◆ Brief:
From the first line of the entries below to the line with "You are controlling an", give each line again exactly.

Records from a data collection

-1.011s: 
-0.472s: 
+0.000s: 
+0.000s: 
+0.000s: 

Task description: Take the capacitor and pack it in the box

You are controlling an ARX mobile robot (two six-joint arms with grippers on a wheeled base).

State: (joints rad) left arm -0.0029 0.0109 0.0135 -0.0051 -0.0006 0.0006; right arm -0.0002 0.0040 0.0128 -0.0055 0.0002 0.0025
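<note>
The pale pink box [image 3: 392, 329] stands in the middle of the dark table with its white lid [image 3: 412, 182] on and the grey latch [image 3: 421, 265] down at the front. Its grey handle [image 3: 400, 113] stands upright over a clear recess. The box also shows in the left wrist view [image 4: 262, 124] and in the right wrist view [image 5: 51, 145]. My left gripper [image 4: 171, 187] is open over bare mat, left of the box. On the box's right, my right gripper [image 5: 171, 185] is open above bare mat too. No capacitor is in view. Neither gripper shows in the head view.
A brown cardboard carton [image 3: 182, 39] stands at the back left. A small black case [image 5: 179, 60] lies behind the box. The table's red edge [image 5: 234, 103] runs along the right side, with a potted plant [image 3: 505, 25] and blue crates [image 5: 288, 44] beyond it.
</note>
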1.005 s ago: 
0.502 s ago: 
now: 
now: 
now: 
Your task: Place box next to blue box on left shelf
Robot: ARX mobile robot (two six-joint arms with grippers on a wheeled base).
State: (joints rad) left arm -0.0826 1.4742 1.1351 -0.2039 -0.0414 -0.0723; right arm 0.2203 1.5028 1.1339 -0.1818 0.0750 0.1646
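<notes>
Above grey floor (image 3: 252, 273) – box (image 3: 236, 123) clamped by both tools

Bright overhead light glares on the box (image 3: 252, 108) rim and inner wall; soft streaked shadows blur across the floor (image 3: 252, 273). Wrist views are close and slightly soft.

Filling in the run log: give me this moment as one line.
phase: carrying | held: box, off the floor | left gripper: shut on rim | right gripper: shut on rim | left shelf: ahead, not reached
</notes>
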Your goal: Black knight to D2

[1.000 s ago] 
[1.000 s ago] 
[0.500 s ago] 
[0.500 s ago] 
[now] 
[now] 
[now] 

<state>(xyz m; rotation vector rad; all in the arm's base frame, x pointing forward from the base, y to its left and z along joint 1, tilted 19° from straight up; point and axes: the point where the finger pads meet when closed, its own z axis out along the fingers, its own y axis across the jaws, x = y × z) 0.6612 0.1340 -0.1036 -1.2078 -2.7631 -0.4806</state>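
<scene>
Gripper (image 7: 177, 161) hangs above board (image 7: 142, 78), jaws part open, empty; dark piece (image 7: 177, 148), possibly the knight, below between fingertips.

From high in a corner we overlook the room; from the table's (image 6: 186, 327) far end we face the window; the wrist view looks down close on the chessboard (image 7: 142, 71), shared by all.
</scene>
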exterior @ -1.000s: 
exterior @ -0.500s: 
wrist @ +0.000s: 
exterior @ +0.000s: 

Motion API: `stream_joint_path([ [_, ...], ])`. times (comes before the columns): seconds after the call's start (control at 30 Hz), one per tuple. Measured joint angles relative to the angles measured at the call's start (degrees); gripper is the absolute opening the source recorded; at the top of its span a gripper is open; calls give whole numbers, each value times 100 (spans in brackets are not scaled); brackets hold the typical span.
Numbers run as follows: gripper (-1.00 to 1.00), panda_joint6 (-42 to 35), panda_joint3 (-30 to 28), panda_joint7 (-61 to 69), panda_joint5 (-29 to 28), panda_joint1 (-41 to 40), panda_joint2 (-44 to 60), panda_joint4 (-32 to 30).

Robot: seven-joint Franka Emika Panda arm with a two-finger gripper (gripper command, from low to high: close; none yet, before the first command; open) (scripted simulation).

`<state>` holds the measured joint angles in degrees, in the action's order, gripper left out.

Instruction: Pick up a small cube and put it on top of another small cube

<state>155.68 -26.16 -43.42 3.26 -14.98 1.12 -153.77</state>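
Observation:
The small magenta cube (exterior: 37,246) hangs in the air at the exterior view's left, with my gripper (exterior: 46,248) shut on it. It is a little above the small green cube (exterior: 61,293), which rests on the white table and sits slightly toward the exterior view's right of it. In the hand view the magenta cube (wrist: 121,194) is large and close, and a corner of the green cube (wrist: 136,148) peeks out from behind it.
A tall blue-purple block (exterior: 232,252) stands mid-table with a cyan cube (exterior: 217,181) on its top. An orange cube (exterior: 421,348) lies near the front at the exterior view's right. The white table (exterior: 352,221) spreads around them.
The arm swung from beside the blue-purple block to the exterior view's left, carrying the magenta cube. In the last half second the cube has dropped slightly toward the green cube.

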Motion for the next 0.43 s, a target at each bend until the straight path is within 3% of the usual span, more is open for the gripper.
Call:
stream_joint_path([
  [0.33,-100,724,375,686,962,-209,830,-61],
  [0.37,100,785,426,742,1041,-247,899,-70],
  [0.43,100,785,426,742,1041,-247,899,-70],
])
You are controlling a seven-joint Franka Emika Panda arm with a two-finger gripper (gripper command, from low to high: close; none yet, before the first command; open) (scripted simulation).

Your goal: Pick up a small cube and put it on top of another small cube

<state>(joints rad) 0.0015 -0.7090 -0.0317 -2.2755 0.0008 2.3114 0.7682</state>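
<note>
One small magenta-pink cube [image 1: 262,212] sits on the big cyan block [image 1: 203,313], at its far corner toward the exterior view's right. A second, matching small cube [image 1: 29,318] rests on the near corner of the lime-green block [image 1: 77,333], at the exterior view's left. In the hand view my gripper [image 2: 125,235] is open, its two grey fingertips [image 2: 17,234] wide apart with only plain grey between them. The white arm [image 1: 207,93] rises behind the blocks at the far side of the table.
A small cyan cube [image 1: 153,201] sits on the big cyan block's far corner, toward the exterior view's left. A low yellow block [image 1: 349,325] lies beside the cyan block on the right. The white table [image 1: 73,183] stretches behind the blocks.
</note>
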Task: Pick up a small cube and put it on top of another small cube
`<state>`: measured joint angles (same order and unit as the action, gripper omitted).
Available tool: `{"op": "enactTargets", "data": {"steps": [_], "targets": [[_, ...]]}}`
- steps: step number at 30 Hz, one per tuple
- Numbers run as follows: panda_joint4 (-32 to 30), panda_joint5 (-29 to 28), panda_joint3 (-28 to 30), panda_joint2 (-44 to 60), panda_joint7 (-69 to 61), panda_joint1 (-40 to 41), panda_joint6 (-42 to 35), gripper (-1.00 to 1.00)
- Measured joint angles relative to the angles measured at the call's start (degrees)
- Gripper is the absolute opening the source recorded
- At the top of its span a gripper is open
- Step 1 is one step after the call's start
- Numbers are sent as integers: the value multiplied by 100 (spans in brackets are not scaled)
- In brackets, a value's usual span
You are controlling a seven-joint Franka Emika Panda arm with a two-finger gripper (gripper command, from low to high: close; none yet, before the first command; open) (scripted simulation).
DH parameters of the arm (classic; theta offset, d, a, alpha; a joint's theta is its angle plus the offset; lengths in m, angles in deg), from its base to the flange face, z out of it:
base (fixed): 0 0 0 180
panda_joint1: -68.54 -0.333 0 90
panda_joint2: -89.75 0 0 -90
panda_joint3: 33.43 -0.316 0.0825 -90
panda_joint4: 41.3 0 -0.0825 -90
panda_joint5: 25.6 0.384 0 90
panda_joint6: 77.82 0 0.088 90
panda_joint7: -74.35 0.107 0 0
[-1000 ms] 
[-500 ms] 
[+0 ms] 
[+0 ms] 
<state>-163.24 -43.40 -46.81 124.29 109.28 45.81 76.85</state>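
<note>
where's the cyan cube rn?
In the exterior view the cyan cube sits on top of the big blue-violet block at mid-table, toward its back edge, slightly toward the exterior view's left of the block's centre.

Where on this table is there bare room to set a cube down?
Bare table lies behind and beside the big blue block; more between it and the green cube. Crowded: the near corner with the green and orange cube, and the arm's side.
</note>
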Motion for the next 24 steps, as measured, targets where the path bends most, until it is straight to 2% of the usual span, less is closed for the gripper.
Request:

◆ Expected output:
-1.011s: 
-0.472s: 
+0.000s: 
+0.000s: 
+0.000s: 

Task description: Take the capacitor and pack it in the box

You are controlling an ARX mobile robot (two six-joint arms with grippers on a wheeled base).

That is the complete answer to the exercise.